The Daily Collegian Online	 - Published independently by students at Penn State OPINIONS
[ Wednesday, Jan. 24, 2007 ]

Letter to the Editor
Individuals seem unaware about their global impact

So many people are so anxious to dismiss the idea that humans could have an effect on the climate.

Most of them have a vested monetary interest in maintaining a lifestyle that continues to exacerbate the problem. The real problem is related to the ease with which most people are happy to embrace the idea of the negligible.

Because a single individual has a "negligible" effect on the environment, they assume that the collective effect is also negligible. This is erroneous. Negligible does not mean none.
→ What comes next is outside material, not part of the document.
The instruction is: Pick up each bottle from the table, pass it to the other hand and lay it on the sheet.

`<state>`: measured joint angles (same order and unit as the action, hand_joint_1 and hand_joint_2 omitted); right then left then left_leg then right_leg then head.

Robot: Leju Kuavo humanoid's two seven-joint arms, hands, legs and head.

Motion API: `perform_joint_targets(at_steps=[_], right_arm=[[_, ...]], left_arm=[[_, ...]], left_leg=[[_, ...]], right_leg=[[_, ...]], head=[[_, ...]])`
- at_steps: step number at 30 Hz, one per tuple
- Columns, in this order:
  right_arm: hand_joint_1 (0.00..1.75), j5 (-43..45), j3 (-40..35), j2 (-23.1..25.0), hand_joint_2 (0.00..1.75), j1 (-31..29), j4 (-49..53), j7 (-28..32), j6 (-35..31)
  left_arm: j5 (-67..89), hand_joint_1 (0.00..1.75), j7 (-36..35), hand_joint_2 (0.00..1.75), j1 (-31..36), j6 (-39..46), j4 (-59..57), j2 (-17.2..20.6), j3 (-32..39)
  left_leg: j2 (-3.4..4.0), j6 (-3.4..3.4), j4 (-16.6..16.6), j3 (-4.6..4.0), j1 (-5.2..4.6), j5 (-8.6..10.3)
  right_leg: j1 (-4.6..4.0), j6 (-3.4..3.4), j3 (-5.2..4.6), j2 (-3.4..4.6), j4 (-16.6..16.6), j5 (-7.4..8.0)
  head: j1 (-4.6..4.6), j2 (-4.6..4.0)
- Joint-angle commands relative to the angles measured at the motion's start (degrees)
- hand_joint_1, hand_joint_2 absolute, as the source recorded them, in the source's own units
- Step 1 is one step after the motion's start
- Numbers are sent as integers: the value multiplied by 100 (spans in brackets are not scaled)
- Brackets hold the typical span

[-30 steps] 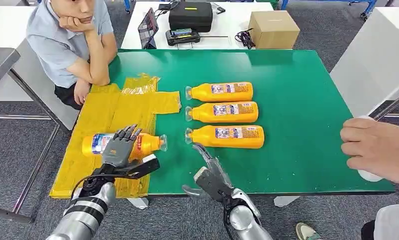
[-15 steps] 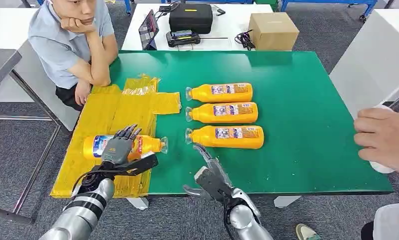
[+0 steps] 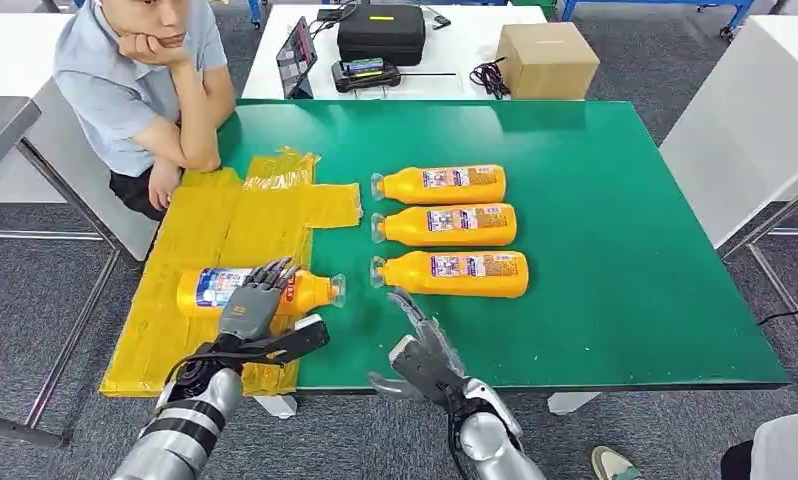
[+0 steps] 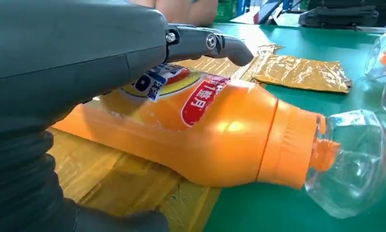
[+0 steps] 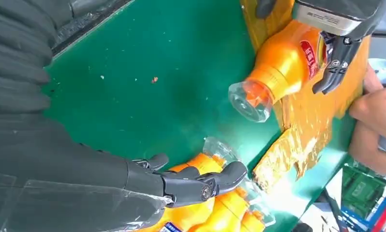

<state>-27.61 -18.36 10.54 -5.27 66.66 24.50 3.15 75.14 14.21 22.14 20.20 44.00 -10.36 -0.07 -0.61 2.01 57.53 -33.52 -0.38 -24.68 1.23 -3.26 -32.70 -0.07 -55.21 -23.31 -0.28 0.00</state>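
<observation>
Bottle (image 3: 260, 290) lies on its side on the yellow sheet (image 3: 220, 235), about 8 o'clock on the green counter (image 3: 595, 230), clear cap (image 4: 348, 162) overhanging onto the green. Left robot hand (image 3: 250, 310) lies across its body with fingers draped over the label; looks like it's holding or just letting go, can't tell which. Right robot hand (image 3: 420, 350) at 6 o'clock, fingers spread, holding nothing.

Risks, my read:
- round bottle, wrinkled sheet: could roll off toward the cap end when freed
- fingers snagging the label on lift-off could drag it

Three more bottles (image 3: 445, 228) lie in a row at centre, caps toward the sheet. Person (image 3: 140, 80) seated at 10 o'clock; white table with case (image 3: 380, 30) and cardboard box (image 3: 548, 58) at 12. Grey carpet floor.
</observation>
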Motion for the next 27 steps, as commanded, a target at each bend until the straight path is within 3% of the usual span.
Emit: perform_joint_targets(at_steps=[1, 6, 17, 24, 27], right_arm=[[0, -71, 176, 9, 175, -21, -45, -50, -39], [0, -143, 190, 36, 175, -28, -9, -77, -48], [0, -270, 125, 40, 175, -15, 138, -202, -80], [0, -286, 110, 40, 175, 13, 155, -232, -87], [0, -268, 182, 59, 175, 205, 470, -219, -107]], left_arm=[[-170, 0, 57, 175, -342, -228, 816, -123, -381], [-254, 0, -7, 175, -557, -179, 1429, -129, -672], [-117, 0, 87, 175, -858, 801, 2658, -212, -881], [-129, 0, 99, 175, -973, 836, 2956, -267, -931], [-876, 0, 487, 175, -1285, 695, 3529, -456, -934]], left_leg=[[4, -13, 2, 1, 10, -5], [1, -7, 4, -16, 7, -4], [12, -16, 9, -22, 13, -12], [11, -12, 5, -22, 11, -10], [7, -7, 2, -28, 6, -4]], right_leg=[[-11, 16, 3, 0, 1, -4], [-7, 9, -16, -3, -2, -4], [-14, 19, -21, 5, -6, -8], [-11, 15, -20, 5, -1, -6], [-6, 10, -28, 3, -1, -3]], head=[[0, 0], [0, 0], [0, 0], [0, 0], [0, 0]])
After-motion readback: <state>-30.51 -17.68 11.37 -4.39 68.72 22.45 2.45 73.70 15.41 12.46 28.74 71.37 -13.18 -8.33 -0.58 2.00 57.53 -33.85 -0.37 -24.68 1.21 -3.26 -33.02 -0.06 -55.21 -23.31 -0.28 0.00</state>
Negligible refers to the fact that human perception is too limited to be able to discern an effect, not that there is no effect.

The reality is that if you exist, you affect the environment.

Every breath you take alters the specific molecular composition of the world, both yourself and your surroundings. Human limitations of perception are irrelevant to the fact that living necessitates an environmental effect.

No one knows the overall impact of human activity on the environment, if for no other reason than the simple fact that more than six billion people have never existed in previous ages. However, to choose to look at that ignorance and equate "we don't know the effect" with "we have no effect" is egregiously wrong.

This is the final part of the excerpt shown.